◆ What is being asked ◆
Exactly the lines starting at the line containing "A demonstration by" and ending at the line containing "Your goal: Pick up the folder" are to be written out from the listing below, both included.

◆ Supplied material ◆

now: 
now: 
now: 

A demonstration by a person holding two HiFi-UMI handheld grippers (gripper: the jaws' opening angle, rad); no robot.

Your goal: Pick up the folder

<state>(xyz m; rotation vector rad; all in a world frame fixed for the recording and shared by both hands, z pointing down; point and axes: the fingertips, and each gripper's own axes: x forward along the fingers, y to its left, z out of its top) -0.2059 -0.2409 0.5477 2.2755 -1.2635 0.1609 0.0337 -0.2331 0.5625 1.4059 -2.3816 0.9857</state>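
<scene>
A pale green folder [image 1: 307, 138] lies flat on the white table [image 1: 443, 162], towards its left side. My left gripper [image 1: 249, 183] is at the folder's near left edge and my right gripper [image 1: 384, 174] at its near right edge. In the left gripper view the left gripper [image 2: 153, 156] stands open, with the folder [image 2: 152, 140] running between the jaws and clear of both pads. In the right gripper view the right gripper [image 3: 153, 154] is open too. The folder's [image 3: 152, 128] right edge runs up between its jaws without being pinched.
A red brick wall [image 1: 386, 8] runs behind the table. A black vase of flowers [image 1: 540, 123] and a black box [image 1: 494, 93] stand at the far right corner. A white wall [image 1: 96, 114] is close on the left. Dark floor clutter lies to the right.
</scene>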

◆ Response for this exercise ◆
A demonstration by a person holding two HiFi-UMI handheld grippers (gripper: the jaws' opening angle, rad); no robot.

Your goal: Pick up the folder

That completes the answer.